Gallons of distilled water, nearly 30 different rust blue solutions and hours of slaving in a hot kitchen, I'm very close to what I consider a close match for the original DWM color. I began this Quixotian quest as a result of necessity, as there are restorers who will not share their formula, even though they have more work than they can get to. If the results meet my initial trials, I will gladly share the results with my fellow forum members.

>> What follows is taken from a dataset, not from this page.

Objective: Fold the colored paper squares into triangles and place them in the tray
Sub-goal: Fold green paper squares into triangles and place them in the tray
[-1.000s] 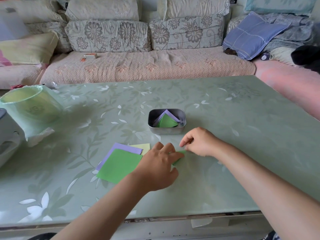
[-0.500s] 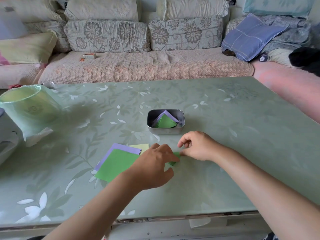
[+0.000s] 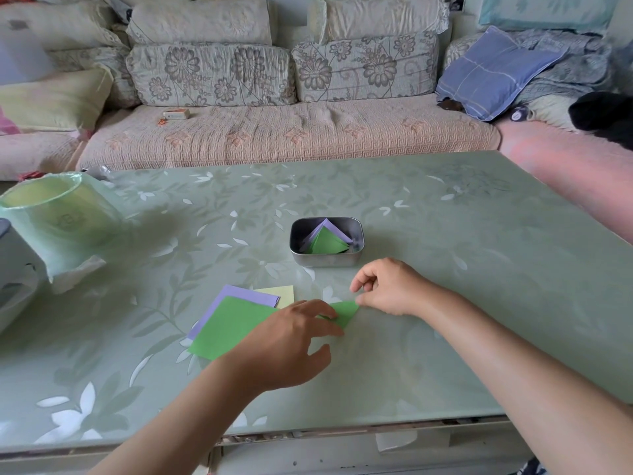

The formula is very close to one documented here by an old member, "chuckc" (search old posts), with a couple of significant modifications. Sadly, he has stopped contributing or gone to his reward...a shame, as I'd loved to bounced ideas back and forth with him. I'll be throwing my chips in the pot by using this mixture on an early 1900 Parabellum I bought in rough condition...hope to be able to share the results with you guys in about 3 weeks. Bob |
Great news, Bob. Looking forward to seeing the results of your test.
Charlie |
Hi Bob
I know a guy that I think is the best there is at rust blue and I think he will be glad to help you. His name is Charles Danner. He has done 3 or 4 guns for me and they all came out great. Call me and I will tell you how to reach him.My phone number is 1-(510)-523-6682 Thanks George Fortier |
"chuckc" lives about 5 miles from me. I have been to his house on 2 occassions to compare our Luger collections. He was willing to share his formula with me and I will take the offer. He has a summer house in Colorado. I've lost his contact info when my computer crashed in January, so I'll have to knock on his door this fall. He's a nice guy, and really appreciates the help he got from forum members when he needed it. The last I saw him was about a 9 months ago.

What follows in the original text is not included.